For Republicans to capture the House, which Democrats control 57 to 41, some of those seats would almost certainly have to flip back to the GOP.
But Republicans like their chances at the two House seats in Whatcom County’s 42nd District, including the seat being vacated by Shewmake as she runs for Senate.
The Democrat considered most vulnerable this year is Rep. Dave Paul, D-Oak Harbor and director of community relations at Skagit Valley College.
Paul won election to the 10th district – which includes Island County and parts of Snohomish and Skagit counties – in 2018 and 2020, each time by fewer than 750 votes. In that latter election, the voters in the 10th District split their ticket, voting for President Joe Biden and Loren Culp, Inslee’s Republican challenger.
Paul this year sponsored successful legislation making tweaks to Washington’s long-term care program, which has faced concerns and criticism. In an interview he touted his work boosting funding for state ferries and for a change this year that will allow high school students to take college-level classes in the summer through the Running Start program.
He wants to do more about inflation, he said, and would have preferred that Democratic leaders had acted on some ideas this year, like a proposed sales-tax holiday – which never moved forward – around the start of the school year.
Paul also wants lawmakers to expand a new tax-credit program for low-income families. Legislators talked about doing that this year before dropping the idea.
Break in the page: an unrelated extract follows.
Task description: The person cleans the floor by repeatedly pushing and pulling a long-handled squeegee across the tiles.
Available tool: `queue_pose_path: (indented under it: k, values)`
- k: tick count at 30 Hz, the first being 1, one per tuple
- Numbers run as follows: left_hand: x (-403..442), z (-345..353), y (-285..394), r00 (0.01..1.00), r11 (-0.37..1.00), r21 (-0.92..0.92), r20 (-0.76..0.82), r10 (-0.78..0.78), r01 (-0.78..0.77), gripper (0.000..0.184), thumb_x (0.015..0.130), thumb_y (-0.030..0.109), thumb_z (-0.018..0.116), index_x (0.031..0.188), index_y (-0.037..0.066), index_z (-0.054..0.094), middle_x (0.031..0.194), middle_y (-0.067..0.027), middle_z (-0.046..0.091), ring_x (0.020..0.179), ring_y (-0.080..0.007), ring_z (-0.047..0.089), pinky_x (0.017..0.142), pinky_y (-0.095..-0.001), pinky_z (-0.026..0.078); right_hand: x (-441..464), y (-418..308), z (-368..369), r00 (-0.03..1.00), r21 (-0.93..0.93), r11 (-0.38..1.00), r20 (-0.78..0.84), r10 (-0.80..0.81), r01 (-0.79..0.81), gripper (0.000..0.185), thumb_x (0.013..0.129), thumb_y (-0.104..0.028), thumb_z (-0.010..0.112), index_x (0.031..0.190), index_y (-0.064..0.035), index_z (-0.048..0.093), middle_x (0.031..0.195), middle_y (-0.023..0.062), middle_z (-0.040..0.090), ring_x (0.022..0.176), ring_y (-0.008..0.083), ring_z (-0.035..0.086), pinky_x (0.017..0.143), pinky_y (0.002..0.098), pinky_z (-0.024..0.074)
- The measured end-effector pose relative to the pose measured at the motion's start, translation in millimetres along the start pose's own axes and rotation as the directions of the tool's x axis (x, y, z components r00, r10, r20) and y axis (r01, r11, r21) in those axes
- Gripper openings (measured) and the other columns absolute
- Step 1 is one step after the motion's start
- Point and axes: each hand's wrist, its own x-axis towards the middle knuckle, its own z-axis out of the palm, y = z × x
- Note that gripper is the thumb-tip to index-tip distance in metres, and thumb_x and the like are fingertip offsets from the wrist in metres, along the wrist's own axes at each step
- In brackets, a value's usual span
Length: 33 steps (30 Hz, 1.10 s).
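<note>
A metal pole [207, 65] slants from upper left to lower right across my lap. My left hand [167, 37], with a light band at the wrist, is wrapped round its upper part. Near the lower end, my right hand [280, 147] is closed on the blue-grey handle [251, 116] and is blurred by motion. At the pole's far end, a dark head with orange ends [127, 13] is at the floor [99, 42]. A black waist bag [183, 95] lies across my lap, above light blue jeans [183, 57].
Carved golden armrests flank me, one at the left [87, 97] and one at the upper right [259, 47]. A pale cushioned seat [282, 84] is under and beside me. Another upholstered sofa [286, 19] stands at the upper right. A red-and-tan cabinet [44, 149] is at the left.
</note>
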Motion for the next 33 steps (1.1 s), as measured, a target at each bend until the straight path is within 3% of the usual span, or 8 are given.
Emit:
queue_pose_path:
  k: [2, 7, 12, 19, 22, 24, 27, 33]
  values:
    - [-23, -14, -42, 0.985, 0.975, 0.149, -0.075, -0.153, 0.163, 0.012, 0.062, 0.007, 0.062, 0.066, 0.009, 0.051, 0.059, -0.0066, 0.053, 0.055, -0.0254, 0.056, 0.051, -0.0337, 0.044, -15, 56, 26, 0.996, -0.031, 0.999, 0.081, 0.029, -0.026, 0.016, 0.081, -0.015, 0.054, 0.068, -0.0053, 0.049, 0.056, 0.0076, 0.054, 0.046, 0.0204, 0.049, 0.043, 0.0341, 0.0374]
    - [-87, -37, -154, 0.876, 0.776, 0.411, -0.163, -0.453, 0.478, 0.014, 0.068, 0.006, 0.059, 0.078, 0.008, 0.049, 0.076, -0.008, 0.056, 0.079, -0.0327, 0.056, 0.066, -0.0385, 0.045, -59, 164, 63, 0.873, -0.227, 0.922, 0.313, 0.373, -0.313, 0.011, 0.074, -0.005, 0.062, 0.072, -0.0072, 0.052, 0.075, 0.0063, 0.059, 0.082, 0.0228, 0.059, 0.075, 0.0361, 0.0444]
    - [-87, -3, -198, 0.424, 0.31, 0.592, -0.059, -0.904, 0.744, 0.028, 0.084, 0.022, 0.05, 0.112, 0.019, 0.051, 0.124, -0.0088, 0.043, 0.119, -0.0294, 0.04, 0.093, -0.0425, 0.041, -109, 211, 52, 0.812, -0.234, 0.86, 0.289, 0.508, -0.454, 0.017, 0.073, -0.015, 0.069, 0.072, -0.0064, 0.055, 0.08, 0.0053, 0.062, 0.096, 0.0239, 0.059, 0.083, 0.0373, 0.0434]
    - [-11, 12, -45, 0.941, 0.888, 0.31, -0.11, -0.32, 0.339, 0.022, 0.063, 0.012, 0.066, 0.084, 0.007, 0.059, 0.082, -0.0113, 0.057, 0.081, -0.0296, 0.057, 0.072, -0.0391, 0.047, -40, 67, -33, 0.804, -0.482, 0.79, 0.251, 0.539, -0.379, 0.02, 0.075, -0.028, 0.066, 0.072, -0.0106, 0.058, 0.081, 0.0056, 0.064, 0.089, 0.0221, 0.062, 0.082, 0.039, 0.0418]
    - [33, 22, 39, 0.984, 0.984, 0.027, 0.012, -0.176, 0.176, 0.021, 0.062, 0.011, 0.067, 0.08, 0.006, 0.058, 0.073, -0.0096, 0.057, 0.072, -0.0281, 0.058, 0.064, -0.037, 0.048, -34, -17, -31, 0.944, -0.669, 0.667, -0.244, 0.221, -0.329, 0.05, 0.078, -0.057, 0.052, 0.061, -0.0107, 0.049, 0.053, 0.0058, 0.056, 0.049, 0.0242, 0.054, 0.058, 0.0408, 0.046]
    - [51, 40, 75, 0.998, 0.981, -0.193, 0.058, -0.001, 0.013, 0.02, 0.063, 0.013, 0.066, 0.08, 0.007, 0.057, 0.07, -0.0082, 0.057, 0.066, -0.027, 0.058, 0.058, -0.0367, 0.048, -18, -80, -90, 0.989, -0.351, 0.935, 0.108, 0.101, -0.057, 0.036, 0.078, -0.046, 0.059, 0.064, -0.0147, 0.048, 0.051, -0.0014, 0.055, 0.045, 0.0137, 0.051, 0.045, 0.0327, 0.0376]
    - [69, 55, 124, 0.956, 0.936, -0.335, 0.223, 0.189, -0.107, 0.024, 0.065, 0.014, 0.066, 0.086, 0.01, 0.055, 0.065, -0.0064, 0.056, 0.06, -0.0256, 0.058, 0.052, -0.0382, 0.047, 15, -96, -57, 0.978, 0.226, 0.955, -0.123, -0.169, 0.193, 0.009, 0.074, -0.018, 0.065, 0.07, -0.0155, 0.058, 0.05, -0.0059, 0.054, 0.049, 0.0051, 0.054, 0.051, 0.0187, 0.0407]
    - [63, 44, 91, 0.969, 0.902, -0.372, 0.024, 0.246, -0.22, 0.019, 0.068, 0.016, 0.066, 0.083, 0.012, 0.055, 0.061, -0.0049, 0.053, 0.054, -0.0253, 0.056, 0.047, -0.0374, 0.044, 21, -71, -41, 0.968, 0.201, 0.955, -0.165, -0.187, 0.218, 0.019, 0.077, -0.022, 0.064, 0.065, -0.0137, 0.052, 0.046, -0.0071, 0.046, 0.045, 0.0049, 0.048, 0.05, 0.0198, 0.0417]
“I can’t do a lot about a Russian dictator invading Ukraine, but maybe in the next session we can talk about expanding the Working Families Tax Credit,” he said.
Paul faces a challenge by Republican Karen Lesetmoe, whose Facebook and campaign pages describe her as a real estate broker and veteran of the U.S. Navy who was born in the Philippines and came to America when she was 6 years old.
Lesetmoe couldn’t be reached for comment, but her campaign page advocates lower taxes, support for law enforcement, and limiting the executive authority for special emergencies that Gov. Jay Inslee continues to use amid the COVID-19 pandemic.
Heimlich, the state Republican Party chairman, noted that Democrats this year didn’t put up candidates for one House race in the Puyallup area’s 25th District and for another House race and a Senate race in Spokane’s 6th District. Democrats had made a hard – and ultimately unsuccessful – push in recent years to win in those districts.
But Podlodowski, the Democratic Party chair, said Democrats see an opportunity to flip the other 10th District House seat. There, Rep. Greg Gilday, R-Camano – who bested a challenger in 2020 by fewer than 900 votes – faces a challenge from Democrat Clyde Shavers.
"We’re organized, we’re resolute and we’re doing the work," said Podlodowski.
CORRECTION: Randall and Young have raised $700,000 so far. That number has been corrected from a previous version of this story.